▸ Task to complete: Only the lines of the data below from the one with "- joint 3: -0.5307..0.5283" through the one with "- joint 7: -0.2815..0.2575" are wanted. Repeat them exactly.

-- The data follows --

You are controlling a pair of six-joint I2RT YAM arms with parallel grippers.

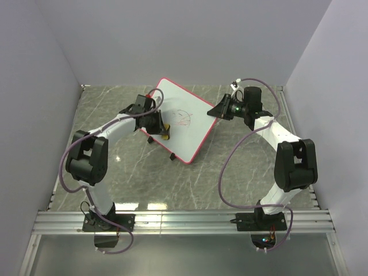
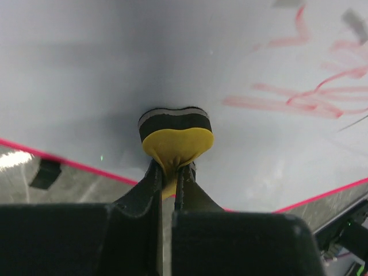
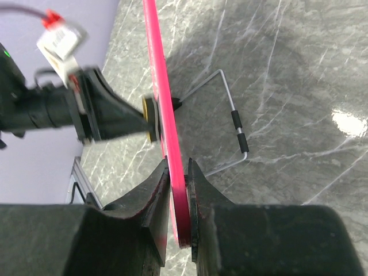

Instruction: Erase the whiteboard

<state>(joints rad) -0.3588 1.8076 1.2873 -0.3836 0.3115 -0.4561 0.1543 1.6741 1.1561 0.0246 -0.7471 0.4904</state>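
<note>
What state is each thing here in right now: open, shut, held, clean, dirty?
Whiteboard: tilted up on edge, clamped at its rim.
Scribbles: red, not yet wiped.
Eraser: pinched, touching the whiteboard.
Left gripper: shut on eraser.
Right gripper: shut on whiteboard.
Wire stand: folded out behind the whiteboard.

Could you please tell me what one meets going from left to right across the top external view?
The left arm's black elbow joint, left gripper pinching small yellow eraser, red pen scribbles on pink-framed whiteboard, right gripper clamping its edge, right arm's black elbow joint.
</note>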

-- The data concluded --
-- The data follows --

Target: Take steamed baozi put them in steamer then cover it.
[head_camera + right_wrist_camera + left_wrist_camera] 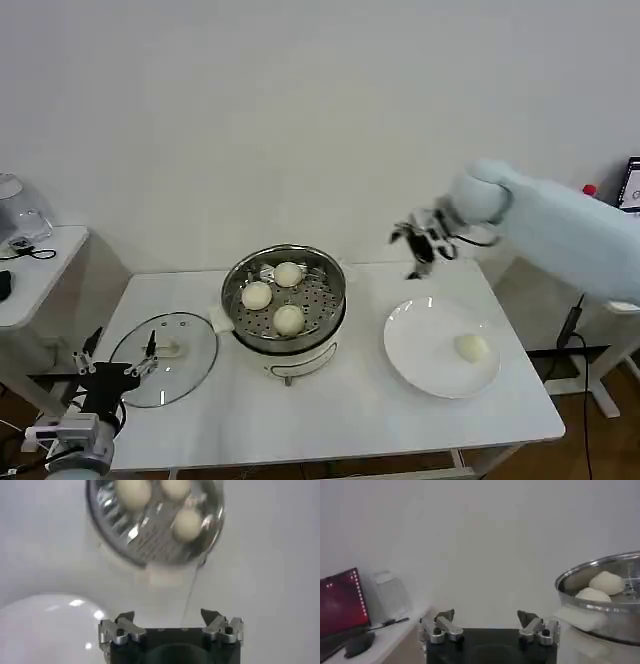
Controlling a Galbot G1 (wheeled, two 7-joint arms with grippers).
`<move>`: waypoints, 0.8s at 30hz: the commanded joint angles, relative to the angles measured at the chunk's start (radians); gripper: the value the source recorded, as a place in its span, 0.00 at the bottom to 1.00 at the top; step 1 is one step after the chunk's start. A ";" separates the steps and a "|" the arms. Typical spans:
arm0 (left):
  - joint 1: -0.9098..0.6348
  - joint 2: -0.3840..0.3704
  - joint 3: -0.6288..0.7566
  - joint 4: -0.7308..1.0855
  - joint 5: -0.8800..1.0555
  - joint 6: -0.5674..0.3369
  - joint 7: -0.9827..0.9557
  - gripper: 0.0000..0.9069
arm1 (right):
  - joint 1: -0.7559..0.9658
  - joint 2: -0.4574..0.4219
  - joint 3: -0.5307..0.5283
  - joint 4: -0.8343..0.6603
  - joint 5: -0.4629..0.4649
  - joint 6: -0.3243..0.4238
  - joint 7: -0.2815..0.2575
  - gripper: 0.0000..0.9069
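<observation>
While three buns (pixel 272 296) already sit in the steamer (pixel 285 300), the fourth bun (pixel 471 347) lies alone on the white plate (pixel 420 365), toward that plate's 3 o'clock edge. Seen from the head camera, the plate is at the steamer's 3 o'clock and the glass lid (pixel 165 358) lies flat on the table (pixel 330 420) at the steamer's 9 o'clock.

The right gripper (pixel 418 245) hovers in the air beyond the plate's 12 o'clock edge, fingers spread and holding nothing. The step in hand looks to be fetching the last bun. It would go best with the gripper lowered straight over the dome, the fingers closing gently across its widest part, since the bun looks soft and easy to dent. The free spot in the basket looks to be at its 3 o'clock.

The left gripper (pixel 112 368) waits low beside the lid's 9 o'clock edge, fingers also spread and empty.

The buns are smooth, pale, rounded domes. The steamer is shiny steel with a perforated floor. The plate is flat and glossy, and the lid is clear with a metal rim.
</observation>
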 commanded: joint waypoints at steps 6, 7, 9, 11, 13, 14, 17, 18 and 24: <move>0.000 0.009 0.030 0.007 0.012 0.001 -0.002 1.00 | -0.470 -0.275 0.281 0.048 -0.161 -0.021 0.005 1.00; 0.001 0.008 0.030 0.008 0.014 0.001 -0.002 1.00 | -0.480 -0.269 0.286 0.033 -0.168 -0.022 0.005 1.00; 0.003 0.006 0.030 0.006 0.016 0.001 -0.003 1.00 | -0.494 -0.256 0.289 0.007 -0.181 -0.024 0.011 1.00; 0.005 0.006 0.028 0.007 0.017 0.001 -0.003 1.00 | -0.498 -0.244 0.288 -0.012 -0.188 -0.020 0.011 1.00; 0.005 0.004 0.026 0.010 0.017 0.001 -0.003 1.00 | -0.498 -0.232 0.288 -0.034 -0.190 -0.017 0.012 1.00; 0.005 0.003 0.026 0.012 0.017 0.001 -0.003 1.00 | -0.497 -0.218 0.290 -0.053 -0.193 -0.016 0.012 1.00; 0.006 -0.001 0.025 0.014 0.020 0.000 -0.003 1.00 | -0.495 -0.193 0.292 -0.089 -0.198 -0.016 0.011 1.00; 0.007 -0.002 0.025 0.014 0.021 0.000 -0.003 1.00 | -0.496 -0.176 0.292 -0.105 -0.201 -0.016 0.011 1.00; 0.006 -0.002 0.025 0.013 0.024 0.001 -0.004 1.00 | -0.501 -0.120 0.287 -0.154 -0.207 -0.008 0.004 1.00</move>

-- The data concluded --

▸ Response area:
  - joint 3: -0.5307..0.5283
  - joint 4: -0.8343..0.6603
  - joint 5: -0.4629..0.4649
  - joint 6: -0.3243..0.4238
  - joint 7: -0.2815..0.2575

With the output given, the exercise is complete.